REQUIRED WORK: Using "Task" as the search string, find the matching lines below and copy them.

----- RECORDS FOR THIS EXERCISE

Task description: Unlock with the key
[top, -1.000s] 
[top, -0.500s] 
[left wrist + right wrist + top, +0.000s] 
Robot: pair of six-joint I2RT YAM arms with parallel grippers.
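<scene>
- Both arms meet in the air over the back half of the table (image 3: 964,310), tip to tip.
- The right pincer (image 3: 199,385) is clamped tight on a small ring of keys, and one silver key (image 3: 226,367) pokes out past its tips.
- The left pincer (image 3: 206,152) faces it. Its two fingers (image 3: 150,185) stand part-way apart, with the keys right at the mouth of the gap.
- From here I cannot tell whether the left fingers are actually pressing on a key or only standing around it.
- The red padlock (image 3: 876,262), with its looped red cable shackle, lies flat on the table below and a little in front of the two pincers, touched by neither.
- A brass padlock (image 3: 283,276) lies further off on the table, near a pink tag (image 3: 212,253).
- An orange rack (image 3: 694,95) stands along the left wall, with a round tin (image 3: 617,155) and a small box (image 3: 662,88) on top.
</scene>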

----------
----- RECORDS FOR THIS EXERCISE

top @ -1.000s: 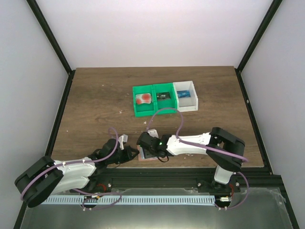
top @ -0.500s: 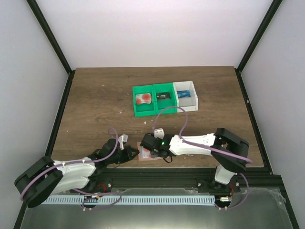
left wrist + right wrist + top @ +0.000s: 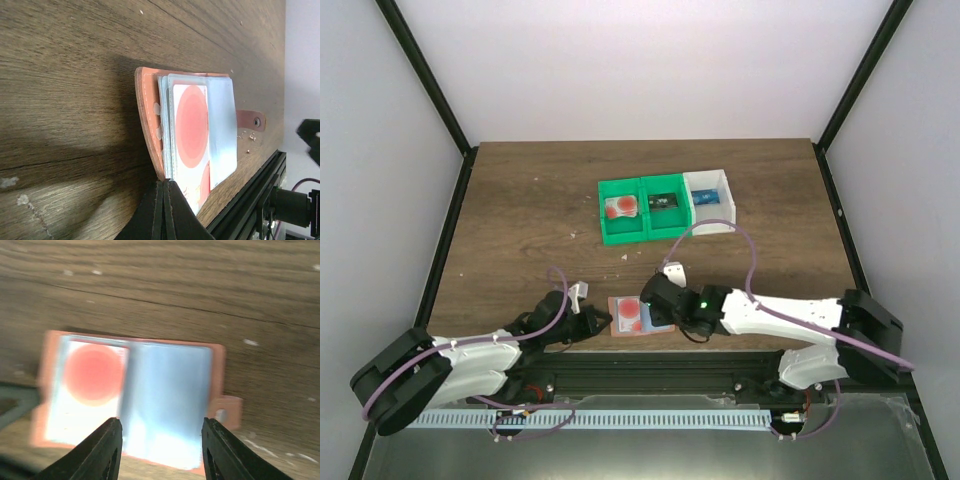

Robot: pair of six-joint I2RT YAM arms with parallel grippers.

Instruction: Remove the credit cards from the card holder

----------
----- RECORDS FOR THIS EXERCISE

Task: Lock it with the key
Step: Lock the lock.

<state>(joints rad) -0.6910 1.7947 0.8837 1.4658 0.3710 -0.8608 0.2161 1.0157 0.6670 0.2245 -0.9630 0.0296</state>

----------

OUTPUT BELOW:
Task description: Unlock with the key
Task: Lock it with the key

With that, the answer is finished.